## WORK INSTRUCTION
Copy out again, unchanged, the listing below from the line that has "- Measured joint" through the line that has "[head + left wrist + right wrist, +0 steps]".

## SUPPLIED MATERIAL
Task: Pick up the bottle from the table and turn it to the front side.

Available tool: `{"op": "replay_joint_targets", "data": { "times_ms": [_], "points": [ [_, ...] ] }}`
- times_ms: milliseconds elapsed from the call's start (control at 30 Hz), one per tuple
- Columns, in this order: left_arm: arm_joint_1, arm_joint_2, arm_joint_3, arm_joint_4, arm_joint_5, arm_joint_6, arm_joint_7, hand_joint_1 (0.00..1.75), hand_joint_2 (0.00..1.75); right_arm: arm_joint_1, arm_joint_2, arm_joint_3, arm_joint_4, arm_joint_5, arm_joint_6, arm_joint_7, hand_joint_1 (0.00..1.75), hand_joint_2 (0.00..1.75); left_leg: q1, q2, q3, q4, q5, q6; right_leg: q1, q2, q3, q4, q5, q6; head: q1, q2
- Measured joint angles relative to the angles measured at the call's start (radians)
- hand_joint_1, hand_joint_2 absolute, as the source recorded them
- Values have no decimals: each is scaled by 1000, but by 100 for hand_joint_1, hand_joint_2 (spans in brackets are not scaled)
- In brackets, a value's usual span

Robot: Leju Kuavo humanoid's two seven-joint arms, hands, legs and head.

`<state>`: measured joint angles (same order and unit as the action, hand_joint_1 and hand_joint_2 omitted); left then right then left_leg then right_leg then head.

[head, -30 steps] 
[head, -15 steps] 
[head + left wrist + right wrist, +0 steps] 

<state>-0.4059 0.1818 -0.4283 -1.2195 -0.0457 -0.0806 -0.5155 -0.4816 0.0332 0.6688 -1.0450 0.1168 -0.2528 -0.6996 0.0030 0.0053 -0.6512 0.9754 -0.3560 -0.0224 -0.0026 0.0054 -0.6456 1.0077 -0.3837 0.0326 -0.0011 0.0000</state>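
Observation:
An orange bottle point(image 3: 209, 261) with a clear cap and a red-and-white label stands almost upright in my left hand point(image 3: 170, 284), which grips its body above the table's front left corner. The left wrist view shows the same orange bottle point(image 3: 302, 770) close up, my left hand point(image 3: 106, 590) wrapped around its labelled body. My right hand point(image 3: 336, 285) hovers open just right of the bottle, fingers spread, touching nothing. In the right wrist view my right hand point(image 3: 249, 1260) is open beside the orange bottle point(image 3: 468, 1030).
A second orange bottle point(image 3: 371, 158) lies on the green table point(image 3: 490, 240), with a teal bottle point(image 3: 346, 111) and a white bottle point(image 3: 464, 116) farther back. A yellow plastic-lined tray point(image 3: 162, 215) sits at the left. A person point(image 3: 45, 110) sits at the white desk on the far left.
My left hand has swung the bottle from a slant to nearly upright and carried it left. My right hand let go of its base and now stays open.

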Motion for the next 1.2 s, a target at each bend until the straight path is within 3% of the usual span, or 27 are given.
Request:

## WRITTEN ANSWER
- Measured joint angles relative to the angles measured at the call's start (radians)
- hand_joint_1, hand_joint_2 absolute, as the source recorded them
- Values have no decimals: each is scaled by 1000, but by 100 for hand_joint_1, hand_joint_2 (spans in brackets are not scaled)
- In brackets, a value's usual span

Robot: Leju Kuavo humanoid's two seven-joint arms, hands, legs and head.

`<state>`: measured joint angles (same order and unit as the action, hand_joint_1 and hand_joint_2 omitted); left then right then left_leg then right_leg then head.

[head, -30 steps] 
[head, -15 steps] 
[head + left wrist + right wrist, +0 steps] 

What the exercise asked for is now done.